On a pu te voir à l’avant, au sein de l’échappée, sur le Tour des Flandres par exemple. Que te manque-t-il pour passer un palier ?
De l’expérience avant tout. Ce sont des courses où l’expérience joue beaucoup, où il faut connaitre toutes les routes, le moindre virage, limite le moindre caillou sur la chaussée. Il faut des années pour réussir des courses comme celles-ci, on le voit par exemple avec des coureurs comme Boonen ou Van Avermaet, qui ont déjà fait dix fois ces monuments. Et ils font encore des reconnaissances, ils habitent près du Vieux Quaremont, et en plus de cela ils s’entraînent sur ces routes… Il faut s’imprégner ces courses, avec le temps je serai meilleur. Et puis, cette année, je découvrais le World Tour, ce n’est pas forcément simple de s’adapter, c’est un autre niveau, une autre façon de courir. Il faut laisser le temps au temps. Maintenant que je connais le niveau et la dynamique de ces courses, je pourrai m’exprimer pleinement l’année prochaine.
Je ne ferme pas la porte à la piste »
Julien Duval
Tu as été par le passé un pistard accompli avec plusieurs titres de champion de France à ton actif (omnium, Américaine, poursuite…). Mais, en ce mois d’avril, tu n’es pas parti à Hong Kong avec l’équipe de France pour les championnats du Monde. La piste, c’est fini pour Julien Duval ?
Ce n’est pas fini, je ne ferme pas la porte. C’est vrai que cette année ce n’était pas du tout jouable étant donné que j’étais nouveau à AG2R et que j’avais été recruté pour les flandriennes. C’est compliqué de jumeler route et piste, surtout avec des longs trajets comme Hong Kong… Après, comme je l’ai dit, je ne ferme pas la porte à la piste. Disons que je vais privilégier la route les prochaines années. Je vais peut-être faire des compétitions sur piste comme un championnat de France ou un championnat d’Europe, ou des coupes du Monde proches de l’Europe, pourquoi pas. Mais il faudra que ces compétitions concordent avec le calendrier sur route. Mais J’ai gardé de très bonnes relations avec l’entraîneur national Steven Henry, on se téléphone souvent pour comparer nos programmes, voir si j’ai un petit trou pour faire de la piste. Donc je dirai que je ne suis pas « plus membre » de l’équipe de France entre guillemets, mais pour le moment c’est difficile.

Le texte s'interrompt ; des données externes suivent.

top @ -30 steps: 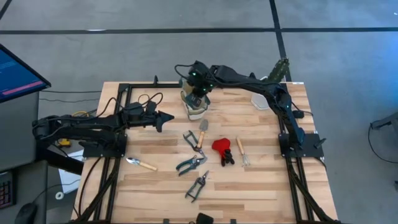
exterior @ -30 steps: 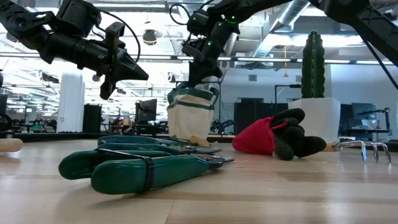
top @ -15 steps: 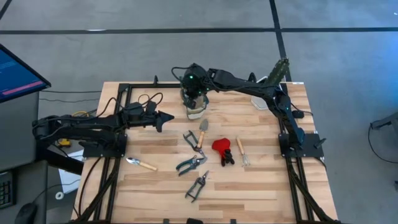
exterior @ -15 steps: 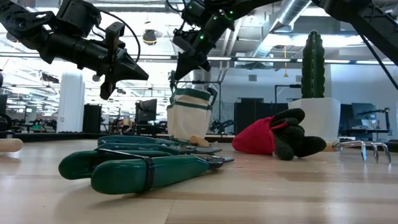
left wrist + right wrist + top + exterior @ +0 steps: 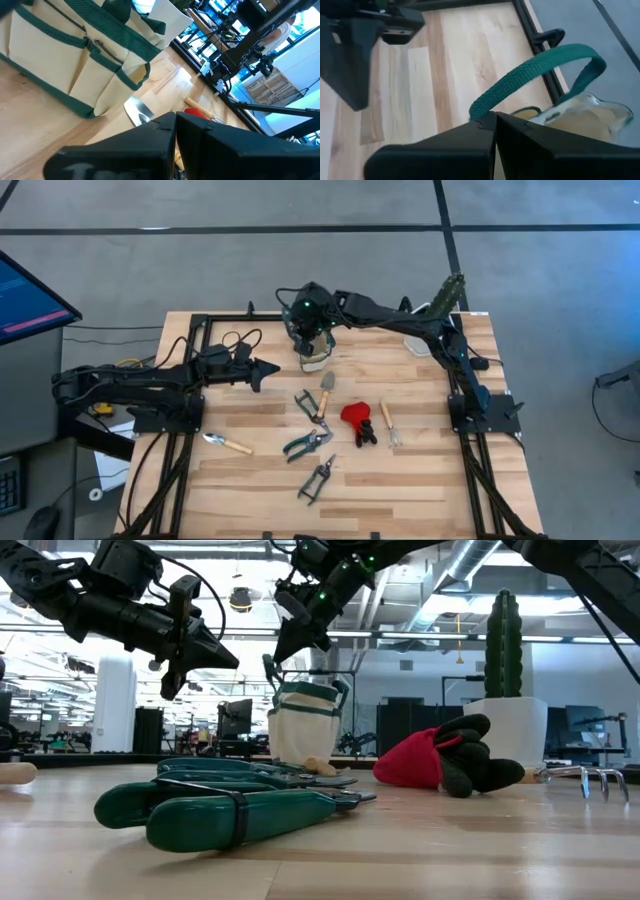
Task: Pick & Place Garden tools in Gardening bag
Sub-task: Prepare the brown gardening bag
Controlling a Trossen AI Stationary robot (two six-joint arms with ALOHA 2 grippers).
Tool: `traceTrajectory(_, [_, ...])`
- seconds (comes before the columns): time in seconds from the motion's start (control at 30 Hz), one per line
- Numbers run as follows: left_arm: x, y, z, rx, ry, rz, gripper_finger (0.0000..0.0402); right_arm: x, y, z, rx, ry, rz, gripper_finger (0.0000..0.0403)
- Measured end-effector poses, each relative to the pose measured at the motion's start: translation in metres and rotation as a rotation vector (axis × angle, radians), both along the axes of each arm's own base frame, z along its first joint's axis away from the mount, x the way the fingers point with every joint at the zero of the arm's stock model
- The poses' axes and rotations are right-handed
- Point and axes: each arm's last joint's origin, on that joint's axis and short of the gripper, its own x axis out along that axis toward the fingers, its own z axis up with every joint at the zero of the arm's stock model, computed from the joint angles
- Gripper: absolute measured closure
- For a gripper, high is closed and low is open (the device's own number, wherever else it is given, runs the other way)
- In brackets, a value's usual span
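The cream gardening bag (image 5: 313,352) with green trim stands upright on its base at the table's far middle, also seen in the low view (image 5: 305,730). My right gripper (image 5: 303,318) hangs just above it, shut on a green handle. My left gripper (image 5: 268,371) is shut on nothing, held above the table left of the bag (image 5: 70,60). The garden tools lie on the wood nearer the front: a trowel (image 5: 325,389), green-handled shears (image 5: 308,442), a second pair (image 5: 317,478), a red-headed tool (image 5: 356,419), a thin wooden-handled fork (image 5: 389,424) and another trowel (image 5: 228,444). My right gripper pinches one green webbing handle of the bag (image 5: 481,111) between its two fingers, near one end of the loop. The fingers slant down from above. The strap arches away (image 5: 570,52) and runs back down to the bag's open mouth (image 5: 580,120). The bag's base stays on the table.
A white pot with a tall green cactus (image 5: 503,690) stands at the far right, beside the right arm's base (image 5: 430,330). A black frame runs along the table's left, right and far edges. A monitor (image 5: 30,295) stands off the table's left.
My right gripper has gone up a little and toward the table's left, rolling as it went, still shut on the handle. The strap has been drawn up and out to the bag's left, while the bag has stayed on the table.
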Motion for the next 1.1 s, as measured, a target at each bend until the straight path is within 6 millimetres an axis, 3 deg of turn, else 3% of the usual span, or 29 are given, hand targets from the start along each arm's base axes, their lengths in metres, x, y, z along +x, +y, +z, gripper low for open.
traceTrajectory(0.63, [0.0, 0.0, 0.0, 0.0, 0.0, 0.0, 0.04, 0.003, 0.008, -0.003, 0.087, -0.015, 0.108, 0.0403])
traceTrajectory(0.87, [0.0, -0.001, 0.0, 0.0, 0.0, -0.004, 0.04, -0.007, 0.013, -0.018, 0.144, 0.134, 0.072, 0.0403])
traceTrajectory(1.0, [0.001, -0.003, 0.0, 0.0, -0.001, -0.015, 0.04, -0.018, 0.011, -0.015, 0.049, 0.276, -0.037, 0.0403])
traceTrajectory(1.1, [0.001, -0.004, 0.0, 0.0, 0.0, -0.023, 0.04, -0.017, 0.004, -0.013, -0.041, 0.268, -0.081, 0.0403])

Est-ce qu’une équipe comme l’EC Armée de Terre était plus conciliante avec un aménagement de calendrier, par exemple ?
Oui, c’est sûr. L’Armée a 19 coureurs, un calendrier professionnel beaucoup plus light que AG2R La Mondiale. Au sein de l’Armée on peut libérer 2-3 coureurs pour qu’ils aillent sur la piste. Si on regarde le programme qu’ils ont actuellement, ce ne sont que des courses d’un jour, et puis il n’y a qu’un front. Le problème du World Tour est que le calendrier est déjà très chargé, plus toutes les coupes de France et les autres courses françaises. Au sein de l’équipe par exemple, il y a des week-ends où il y a trois fronts. Donc 3 fois 8 coureurs ça fait 24, donc 24 sur un groupe de 30 coureurs c’est compliqué de lâcher 2-3 gars pour aller faire de la piste. Surtout que les courses sont souvent atypiques; sur un Tour des Flandres on ne mettra pas un grimpeur, et sur des courses de grimpeurs on ne mettra pas un flandrien. Dans l’ensemble, c’est très compliqué de jumeler route et piste, surtout en World Tour.
La campagne de classiques flandriennes terminée, quel est le programme pour toi à partir du mois de mai ?
Là, je vais m’accorder quelques jours de repos en guise de récupération. Je reprendrai le 1er mai sur le Grand Prix de Francfort, et ensuite je participerai aux 4 jours de Dunkerque (du 9 au 14 mai, nldr), puis au Grand Prix de la Somme (le 21 mai, ndlr).